Calloway first came to Dartmouth in 1990 as a visiting assistant professor. He joined the faculty full-time as a professor in 1995, and has provided distinguished service to Dartmouth as chair of the Native American Studies Program from 1997-2009. His scholarly focus is on the experiences of Native Americans in the 17th through the 19th centuries and their relationships with European and U.S. settlers. He is the author of several highly acclaimed books, most recently The Shawnees and the War for America (Viking/Penguin, 2007). He also wrote One Vast Winter Count: The Native American West Before Lewis and Clark (University of Nebraska Press 2003, paperback 2006), which has garnered numerous awards and prizes including the 2004 Organization of American Historians’ award for the best book in social history, and The American Revolution in Indian Country: Crisis and Diversity in Native American Communities (Cambridge University Press 1995), which was nominated for the Pulitzer Prize in History.

“I work in Native American history, which for me means rethinking the history of the North American continent,” said Calloway. “Dartmouth is the best place for me to do this kind of work, in part because of its unique history and connections to Native American populations, but mainly because I always have Native and non-Native students in all my classes. I’m honored to be named the John Kimball Jr. 1943 chair and grateful for the opportunity it provides to continue doing the work I love.”

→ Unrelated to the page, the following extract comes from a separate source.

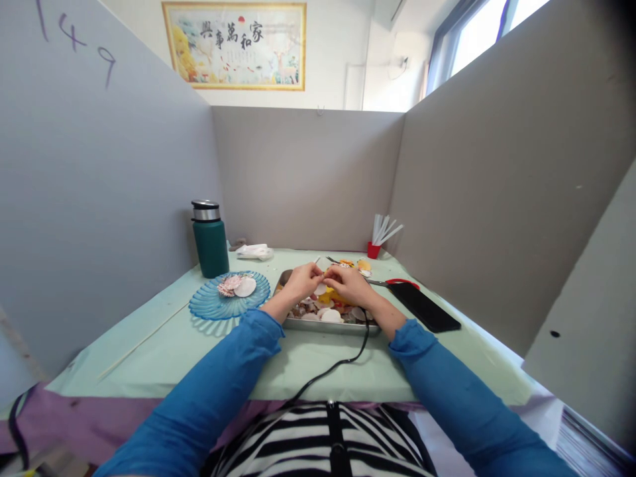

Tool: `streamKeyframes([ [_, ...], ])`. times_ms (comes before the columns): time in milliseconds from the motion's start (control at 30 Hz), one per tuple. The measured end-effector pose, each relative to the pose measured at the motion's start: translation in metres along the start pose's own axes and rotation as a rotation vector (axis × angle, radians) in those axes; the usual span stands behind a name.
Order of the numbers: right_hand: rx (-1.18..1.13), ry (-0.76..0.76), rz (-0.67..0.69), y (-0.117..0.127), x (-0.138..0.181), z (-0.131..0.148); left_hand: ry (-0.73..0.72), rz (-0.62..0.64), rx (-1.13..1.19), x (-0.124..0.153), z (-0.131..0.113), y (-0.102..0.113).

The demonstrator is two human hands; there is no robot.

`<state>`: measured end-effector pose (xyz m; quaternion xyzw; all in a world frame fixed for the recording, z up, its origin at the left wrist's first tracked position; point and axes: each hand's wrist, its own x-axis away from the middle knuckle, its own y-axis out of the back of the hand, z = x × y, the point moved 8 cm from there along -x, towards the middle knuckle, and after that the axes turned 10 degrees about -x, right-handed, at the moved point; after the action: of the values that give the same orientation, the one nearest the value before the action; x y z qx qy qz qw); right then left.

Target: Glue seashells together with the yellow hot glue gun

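Observation:
My left hand (302,281) and my right hand (350,283) meet over a metal tray (328,326) filled with several seashells. Both hands are closed in a pinch, fingertips nearly touching at a small item between them that is too small to name. A yellow object (328,297) lies in the tray just under the hands. Blue sleeves cover both forearms. A black cable (342,361) runs from near my right wrist down over the tray's front edge toward my body.
A blue glass plate (209,306) with a few shells stands left of the tray. A green flask (210,240) stands at back left. Red-handled scissors (397,283) and a black phone (430,309) lie right of the tray. A red cup of white sticks (374,246) stands behind.

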<state>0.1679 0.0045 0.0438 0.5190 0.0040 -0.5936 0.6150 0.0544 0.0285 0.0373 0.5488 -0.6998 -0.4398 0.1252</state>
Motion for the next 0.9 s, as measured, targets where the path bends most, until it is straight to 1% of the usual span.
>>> streamKeyframes([
  [300,0.02,0.009,-0.006,0.0009,-0.0012,-0.0031,0.006,0.046,-0.035,-0.0004,0.0021,-0.0027],
  [600,0.02,-0.02,-0.005,0.0005,-0.0014,-0.0049,0.01,0.048,-0.045,-0.001,0.0023,-0.0048],
  [900,0.032,0.012,-0.004,0.0021,-0.0011,0.0008,-0.025,0.018,-0.07,-0.0027,0.0013,-0.0034],
])
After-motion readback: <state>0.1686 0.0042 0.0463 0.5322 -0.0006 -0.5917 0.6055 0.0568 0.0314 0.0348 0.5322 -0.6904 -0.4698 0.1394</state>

This professorship was established to reward a member of the faculty whose teaching is true to the highest standards of Dartmouth’s educational mission and whose scholarship has contributed significantly to the advancement of knowledge. The professorship is named for John Kimball Jr., a member of Dartmouth’s Class of 1943, who majored in history at Dartmouth and received a degree from the Tuck School of Business in 1944. Mr. Kimball was a Marine Corps fighter pilot in both World War II and Korea. He achieved early prominence and recognition as assistant counsel to the Army at the famous televised Army-McCarthy Hearings, which effectively ended the career of Senator Joseph McCarthy. He was a long-time partner at the Boston law firm of Hale and Dorr and served the town of Topsfield, Mass., as its town moderator for more than thirty years.

Calloway received his B.A. in history from the University of Leeds (UK) in 1974. He earned a PhD in history also from the University of Leeds, and his dissertation concerned “British Relations with North American Indians from the end of the War of Independence to the end of the War of 1812.” Before coming to Dartmouth, he was a professor at the University of Wyoming. While at Dartmouth, Calloway has served on numerous committees, been granted awards and fellowships, and in 2005, delivered the 18th Annual Presidential Lecture at the invitation of then-Dartmouth President James Wright. In May 2004, he was honored by the Native American students at the Dartmouth Powwow. Calloway previously held the Samson Occom Professorship in Native American Studies.